Numismatic Guaranty Company has announced a slate of special certification labels and designations for the Freedom Ringing 1776 2026 Liberty Bell Gold Coins and Silver Medal, the first non-round coinage in recent US history. The bell-shaped pieces go on sale from the US Mint on July 16, 2026, and NGC is positioning its Early Releases, First Releases, and America250 label options to meet what is expected to be intense collector demand.
The stakes are unusually concentrated. Each of the three pieces, the One-Half Ounce Gold Coin, the One Ounce Gold Coin, and the One-Half Ounce Silver Medal, carries a mintage limit of just 2,026 and a household order limit of one. For a release commemorating 250 years of American independence, the Mint has made scarcity part of the design.
The First Non-Round Coinage in Recent US History
The Freedom Ringing series breaks with more than two centuries of American minting convention. Each piece takes the shape of the Liberty Bell itself, a form that required years of planning and demanded an unusual production path: the coins and medal were handloaded and pressed in the Research and Development Lab of the Philadelphia Mint, a facility that rarely serves as the production floor for a public release.

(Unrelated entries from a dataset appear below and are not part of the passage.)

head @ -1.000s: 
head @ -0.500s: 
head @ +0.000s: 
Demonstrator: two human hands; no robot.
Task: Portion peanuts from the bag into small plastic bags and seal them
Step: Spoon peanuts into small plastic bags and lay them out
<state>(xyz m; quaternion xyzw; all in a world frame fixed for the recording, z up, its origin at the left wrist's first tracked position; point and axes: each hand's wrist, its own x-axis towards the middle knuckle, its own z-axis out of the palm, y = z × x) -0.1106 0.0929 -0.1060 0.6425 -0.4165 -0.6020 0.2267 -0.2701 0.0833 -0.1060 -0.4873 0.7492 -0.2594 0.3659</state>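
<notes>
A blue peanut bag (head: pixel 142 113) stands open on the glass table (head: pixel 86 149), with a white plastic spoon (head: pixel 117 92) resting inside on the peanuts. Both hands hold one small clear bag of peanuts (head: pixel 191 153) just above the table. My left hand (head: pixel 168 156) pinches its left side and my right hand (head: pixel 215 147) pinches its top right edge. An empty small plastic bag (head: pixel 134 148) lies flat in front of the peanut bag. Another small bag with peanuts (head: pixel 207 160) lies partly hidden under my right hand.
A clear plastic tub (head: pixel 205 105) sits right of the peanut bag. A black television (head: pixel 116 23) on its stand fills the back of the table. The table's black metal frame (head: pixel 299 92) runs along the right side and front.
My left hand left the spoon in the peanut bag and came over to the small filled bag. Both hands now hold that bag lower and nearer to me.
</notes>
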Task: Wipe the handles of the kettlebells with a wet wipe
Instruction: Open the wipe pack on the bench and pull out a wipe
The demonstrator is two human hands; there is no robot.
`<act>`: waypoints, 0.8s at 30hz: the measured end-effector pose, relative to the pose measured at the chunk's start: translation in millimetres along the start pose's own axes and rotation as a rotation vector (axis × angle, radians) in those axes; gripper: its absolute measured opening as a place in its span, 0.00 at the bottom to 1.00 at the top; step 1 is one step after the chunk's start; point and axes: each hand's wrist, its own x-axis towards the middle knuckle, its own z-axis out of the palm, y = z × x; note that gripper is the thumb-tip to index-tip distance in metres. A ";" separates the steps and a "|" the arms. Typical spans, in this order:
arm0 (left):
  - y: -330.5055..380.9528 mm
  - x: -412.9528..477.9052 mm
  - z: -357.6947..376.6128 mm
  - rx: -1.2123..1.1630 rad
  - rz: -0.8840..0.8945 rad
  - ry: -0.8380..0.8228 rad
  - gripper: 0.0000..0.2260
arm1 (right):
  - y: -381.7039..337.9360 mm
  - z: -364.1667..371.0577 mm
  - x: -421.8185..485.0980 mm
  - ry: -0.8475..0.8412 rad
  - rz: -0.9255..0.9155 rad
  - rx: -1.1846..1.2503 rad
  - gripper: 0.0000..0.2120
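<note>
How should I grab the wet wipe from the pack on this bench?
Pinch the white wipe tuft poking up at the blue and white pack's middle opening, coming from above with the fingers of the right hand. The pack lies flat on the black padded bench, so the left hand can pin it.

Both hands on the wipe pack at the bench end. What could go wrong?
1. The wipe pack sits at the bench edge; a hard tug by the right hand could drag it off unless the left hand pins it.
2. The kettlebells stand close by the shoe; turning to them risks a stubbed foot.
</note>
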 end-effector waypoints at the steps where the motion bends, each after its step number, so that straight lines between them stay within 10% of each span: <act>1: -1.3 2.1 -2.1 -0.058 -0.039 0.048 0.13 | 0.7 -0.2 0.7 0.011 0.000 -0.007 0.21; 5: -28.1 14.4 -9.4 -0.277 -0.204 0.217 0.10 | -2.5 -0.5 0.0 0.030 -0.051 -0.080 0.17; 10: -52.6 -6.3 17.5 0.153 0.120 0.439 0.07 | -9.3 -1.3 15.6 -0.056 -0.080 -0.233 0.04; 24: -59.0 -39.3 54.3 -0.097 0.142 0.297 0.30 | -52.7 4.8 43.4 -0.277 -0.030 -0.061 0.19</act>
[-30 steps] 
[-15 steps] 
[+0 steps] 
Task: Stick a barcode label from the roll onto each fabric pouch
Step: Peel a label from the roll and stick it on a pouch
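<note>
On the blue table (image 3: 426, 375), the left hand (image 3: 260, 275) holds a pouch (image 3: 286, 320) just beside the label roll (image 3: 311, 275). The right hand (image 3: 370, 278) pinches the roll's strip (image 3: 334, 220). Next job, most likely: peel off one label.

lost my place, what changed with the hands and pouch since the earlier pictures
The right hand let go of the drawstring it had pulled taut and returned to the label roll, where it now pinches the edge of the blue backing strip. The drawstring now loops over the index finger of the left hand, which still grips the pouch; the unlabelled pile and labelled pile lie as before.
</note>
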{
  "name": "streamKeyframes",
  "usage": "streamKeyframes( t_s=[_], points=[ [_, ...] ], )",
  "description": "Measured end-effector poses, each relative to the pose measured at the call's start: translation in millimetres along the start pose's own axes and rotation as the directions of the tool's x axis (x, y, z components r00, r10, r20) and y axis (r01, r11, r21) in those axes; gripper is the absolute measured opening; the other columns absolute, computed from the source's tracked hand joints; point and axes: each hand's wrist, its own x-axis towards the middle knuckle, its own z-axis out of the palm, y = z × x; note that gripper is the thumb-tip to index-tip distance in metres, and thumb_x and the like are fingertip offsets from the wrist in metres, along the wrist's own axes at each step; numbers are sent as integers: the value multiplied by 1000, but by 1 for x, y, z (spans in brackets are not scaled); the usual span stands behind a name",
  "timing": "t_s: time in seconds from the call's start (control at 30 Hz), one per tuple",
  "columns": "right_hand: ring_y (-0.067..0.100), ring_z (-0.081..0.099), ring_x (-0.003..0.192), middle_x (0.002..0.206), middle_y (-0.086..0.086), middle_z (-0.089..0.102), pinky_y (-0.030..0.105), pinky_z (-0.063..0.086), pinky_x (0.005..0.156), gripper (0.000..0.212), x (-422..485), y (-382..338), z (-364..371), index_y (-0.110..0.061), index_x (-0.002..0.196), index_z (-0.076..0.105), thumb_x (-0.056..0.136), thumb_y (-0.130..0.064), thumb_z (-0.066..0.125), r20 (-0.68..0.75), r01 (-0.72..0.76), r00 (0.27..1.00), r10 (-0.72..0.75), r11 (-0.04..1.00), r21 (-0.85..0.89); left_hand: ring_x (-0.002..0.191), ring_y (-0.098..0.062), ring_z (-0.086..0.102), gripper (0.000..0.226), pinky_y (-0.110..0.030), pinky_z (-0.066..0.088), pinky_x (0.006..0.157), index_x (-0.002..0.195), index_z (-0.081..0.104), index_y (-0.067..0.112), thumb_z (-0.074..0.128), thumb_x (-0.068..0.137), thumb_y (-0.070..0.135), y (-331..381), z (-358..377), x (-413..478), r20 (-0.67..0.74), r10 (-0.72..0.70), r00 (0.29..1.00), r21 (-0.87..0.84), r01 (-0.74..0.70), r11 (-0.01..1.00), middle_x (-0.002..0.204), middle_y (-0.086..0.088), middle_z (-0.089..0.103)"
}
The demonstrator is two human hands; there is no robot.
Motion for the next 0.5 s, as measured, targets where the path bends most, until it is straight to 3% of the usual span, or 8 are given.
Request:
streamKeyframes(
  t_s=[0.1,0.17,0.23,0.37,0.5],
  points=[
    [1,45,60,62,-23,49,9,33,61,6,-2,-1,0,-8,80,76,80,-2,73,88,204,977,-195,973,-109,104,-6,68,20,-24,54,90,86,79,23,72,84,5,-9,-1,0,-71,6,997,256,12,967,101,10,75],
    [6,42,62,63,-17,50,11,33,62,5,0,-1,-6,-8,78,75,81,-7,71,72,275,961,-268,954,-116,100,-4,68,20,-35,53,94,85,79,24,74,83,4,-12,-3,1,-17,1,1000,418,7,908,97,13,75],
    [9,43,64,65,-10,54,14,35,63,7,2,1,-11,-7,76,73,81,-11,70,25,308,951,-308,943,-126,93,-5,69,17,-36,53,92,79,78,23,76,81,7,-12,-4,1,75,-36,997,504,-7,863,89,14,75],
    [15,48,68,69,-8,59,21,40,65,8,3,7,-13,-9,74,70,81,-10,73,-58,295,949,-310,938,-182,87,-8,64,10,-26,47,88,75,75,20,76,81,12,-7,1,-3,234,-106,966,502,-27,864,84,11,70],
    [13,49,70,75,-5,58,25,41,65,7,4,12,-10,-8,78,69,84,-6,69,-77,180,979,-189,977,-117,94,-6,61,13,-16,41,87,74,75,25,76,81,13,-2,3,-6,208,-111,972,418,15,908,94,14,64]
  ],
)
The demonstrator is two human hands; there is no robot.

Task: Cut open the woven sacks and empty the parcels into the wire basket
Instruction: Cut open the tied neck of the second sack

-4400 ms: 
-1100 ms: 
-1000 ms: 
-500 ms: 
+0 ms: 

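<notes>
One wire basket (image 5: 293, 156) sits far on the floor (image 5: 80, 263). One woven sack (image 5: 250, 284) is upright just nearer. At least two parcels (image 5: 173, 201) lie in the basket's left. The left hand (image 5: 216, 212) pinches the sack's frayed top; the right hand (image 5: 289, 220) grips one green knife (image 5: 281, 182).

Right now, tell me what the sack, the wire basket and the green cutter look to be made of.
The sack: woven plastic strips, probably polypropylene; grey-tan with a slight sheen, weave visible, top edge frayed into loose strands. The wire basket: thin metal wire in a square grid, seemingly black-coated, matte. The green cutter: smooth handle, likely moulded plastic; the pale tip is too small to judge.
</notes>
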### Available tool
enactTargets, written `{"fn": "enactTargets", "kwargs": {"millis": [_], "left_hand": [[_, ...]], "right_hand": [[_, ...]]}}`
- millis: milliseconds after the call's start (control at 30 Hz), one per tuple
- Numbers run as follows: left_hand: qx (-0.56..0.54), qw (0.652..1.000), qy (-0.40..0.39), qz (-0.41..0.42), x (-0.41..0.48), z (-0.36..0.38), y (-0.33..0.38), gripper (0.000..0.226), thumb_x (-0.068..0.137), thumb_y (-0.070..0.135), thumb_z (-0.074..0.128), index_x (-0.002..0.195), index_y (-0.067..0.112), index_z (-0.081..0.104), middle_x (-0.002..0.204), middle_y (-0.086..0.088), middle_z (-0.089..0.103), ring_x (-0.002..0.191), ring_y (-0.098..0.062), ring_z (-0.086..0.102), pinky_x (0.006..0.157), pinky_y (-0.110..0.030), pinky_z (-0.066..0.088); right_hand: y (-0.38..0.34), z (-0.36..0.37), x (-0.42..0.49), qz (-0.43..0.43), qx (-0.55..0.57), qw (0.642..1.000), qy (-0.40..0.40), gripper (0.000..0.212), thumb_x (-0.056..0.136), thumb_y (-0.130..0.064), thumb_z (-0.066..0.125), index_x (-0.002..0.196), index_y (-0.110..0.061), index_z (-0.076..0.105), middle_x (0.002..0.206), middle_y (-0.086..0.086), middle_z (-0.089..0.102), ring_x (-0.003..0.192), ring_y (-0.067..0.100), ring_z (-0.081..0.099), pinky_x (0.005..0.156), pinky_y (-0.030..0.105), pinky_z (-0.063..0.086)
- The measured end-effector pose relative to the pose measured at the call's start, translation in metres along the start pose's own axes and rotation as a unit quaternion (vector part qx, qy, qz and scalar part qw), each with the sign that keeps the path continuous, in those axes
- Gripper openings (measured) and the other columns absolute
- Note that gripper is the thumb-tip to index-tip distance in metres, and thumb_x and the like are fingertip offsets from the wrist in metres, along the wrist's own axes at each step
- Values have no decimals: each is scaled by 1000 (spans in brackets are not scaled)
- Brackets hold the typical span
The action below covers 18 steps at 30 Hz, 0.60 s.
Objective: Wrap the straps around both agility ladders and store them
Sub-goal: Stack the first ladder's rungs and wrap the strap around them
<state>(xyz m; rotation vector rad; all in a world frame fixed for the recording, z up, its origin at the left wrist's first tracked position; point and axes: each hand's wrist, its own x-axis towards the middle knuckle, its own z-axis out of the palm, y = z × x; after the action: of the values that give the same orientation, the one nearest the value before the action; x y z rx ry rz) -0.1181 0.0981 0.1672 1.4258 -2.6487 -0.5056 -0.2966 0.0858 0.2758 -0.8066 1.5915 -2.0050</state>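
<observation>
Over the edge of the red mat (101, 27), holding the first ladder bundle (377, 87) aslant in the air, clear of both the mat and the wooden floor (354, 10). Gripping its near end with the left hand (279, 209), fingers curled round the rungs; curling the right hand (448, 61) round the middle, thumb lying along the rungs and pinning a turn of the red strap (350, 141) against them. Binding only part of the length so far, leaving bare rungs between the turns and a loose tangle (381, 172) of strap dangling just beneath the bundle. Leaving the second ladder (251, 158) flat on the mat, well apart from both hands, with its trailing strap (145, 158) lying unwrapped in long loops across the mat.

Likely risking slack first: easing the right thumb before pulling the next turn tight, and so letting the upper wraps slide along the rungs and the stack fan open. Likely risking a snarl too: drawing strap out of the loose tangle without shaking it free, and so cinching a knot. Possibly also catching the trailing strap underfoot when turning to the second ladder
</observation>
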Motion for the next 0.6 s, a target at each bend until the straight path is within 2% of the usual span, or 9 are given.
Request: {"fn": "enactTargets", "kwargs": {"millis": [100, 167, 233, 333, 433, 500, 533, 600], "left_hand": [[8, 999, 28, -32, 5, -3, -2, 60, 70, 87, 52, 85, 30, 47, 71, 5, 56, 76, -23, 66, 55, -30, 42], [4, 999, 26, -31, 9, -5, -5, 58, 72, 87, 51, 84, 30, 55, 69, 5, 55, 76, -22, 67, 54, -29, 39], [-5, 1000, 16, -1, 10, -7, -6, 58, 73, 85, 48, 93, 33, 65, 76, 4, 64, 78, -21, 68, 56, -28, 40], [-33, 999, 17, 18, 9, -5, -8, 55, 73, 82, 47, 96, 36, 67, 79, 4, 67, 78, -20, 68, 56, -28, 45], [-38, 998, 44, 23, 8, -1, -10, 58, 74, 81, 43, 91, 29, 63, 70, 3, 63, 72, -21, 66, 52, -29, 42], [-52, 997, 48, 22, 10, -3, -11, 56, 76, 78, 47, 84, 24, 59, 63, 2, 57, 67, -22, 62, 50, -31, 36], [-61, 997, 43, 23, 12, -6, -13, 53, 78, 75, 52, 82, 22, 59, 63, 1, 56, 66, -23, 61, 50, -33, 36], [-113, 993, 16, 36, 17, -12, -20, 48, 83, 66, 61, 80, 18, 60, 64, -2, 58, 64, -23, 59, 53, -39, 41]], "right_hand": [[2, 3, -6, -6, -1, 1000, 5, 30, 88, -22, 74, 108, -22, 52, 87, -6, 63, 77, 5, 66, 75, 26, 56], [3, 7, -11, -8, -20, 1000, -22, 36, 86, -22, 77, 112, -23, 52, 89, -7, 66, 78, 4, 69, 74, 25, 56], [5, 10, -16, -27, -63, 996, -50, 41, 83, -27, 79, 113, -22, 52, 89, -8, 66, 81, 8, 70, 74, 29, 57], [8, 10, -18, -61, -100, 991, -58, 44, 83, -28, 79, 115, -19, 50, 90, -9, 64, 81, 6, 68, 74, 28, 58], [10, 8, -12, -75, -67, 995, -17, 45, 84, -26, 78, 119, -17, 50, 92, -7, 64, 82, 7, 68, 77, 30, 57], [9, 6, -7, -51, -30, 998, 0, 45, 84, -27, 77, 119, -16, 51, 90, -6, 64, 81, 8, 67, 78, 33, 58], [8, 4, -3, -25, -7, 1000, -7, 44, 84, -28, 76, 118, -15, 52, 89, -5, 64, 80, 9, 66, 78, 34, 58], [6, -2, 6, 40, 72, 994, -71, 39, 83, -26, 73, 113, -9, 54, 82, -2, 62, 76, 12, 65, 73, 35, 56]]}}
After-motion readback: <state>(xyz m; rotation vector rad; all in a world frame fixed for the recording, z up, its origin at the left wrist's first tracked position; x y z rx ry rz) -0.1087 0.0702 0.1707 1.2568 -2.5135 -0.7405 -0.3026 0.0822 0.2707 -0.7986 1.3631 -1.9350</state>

The bell shape is more than a novelty. The Liberty Bell has long stood as a symbol of freedom and equality, and the pieces carry the word “Liberty,” styled in the same handwritten fashion in which it appears in the Declaration of Independence. Like several of the Mint’s Semiquincentennial issues, they also bear the dual dates “1776” and “2026,” a deliberate echo of the one-time dual dating applied to American coinage for the Bicentennial fifty years ago.
The Label Options
NGC, which has partnered with America250 for the anniversary, is offering five label paths for certified Liberty Bell submissions.
The America250 US Flag label (#2830) and the Philadelphia Liberty Bell label (#855) are the two premium designs, each available for an additional $8, and each can be combined with an Early Releases or First Releases designation for a further $18. The Early Releases label (#378) and First Releases label (#379) come included with their respective $18 designations, while the NGC Standard Brown label (#377) remains available free of charge by request.
The Early Releases and First Releases designations follow NGC’s standard 30-day rule: coins and medals must be received by NGC within the first 30 days of release to qualify. Both are selected under Box 7 on the US submission form.
Submission Requirements
NGC has flagged specific tier requirements for these pieces. Silver Medals must be submitted under the Modern tier or higher, while the Gold Coins require the Express tier or higher, a reflection of their value. Notably, submitters do not need to send the pieces in their original US Mint packaging.
First Day of Issue, for Bulk Submitters Only
NGC’s most restrictive designation, First Day of Issue, is available for these pieces through select bulk submissions only, with the exception of qualifying FUN Show submissions. To qualify, coins must be purchased within one day of the Mint’s first day of sale and received by NGC or an NGC-approved depository within one week of the release date. NGC will also require adequate evidence, including purchase receipts, to document the purchase date.
A Landmark Release Meets the Certification Machine
With 2,026 examples of each piece and a hard limit of one per household, scarcity is built into the release, but so is a formidable price of entry. The US Mint has listed the One Ounce Gold Coin at $19,600, the One-Half Ounce Gold Coin at $10,050, and the Silver Medal at $750, premium pricing that will limit the market even at these mintages and makes a release-day sellout far from certain. Whatever the pace of sales, the certified population will be small, fragmented across label types, and closely watched. For collectors who manage to secure one on July 16, the choice of label may end up mattering nearly as much as the grade. Whatever path submitters choose, these bell-shaped pieces are set to become the defining collectibles of the Semiquincentennial, the kind of release that gets remembered the way the Bicentennial dual dates are remembered now.